Exercise details: Restrict the output to the lines below starting at the one that contains "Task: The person" and ending at the one that contains "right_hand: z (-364", and restate them word for word, both ends included.

Supplied material Start Marker

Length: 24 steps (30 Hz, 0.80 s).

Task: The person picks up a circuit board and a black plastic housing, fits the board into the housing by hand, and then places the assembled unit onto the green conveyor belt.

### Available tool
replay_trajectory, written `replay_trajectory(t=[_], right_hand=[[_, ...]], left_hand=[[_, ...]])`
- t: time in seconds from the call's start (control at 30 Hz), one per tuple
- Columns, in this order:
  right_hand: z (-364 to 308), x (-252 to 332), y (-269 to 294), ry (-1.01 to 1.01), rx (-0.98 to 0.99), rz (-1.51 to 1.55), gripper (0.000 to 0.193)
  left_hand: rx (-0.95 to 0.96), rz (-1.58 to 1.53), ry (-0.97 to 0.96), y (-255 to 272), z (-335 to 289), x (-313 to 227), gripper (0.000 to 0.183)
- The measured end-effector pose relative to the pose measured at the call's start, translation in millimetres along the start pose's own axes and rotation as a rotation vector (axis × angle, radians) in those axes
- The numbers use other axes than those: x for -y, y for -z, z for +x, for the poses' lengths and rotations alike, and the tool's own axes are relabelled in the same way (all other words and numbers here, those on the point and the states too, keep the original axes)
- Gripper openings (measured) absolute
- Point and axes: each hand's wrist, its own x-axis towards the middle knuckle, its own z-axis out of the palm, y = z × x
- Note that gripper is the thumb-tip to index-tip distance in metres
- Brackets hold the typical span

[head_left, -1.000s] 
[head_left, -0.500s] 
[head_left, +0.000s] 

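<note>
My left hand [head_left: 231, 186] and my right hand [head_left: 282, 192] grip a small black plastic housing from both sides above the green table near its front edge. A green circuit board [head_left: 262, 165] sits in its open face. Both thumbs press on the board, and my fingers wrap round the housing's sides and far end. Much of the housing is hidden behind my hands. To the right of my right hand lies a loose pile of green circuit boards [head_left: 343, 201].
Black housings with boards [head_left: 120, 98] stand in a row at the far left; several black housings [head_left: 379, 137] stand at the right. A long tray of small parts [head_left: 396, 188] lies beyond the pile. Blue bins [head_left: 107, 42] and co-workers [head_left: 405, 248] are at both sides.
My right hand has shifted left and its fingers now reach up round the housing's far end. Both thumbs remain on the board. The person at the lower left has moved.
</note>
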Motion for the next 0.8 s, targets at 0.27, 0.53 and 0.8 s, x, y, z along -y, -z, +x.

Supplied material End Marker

Problem solution:
Task: The person picks up a circuit board and a black plastic housing, fits the board into the housing by hand, and then places the assembled unit onto the green conveyor belt.

### Available tool
replay_trajectory, written `replay_trajectory(t=[_], right_hand=[[_, ...]], left_hand=[[_, ...]])`
- t: time in seconds from the call's start (control at 30 Hz), one per tuple
- Columns, in this order:
  right_hand: z (-364 to 308), x (-252 to 332), y (-269 to 294), ry (-1.01 to 1.01), rx (-0.98 to 0.99), rz (-1.51 to 1.55), gripper (0.000 to 0.193)

The full output has been given.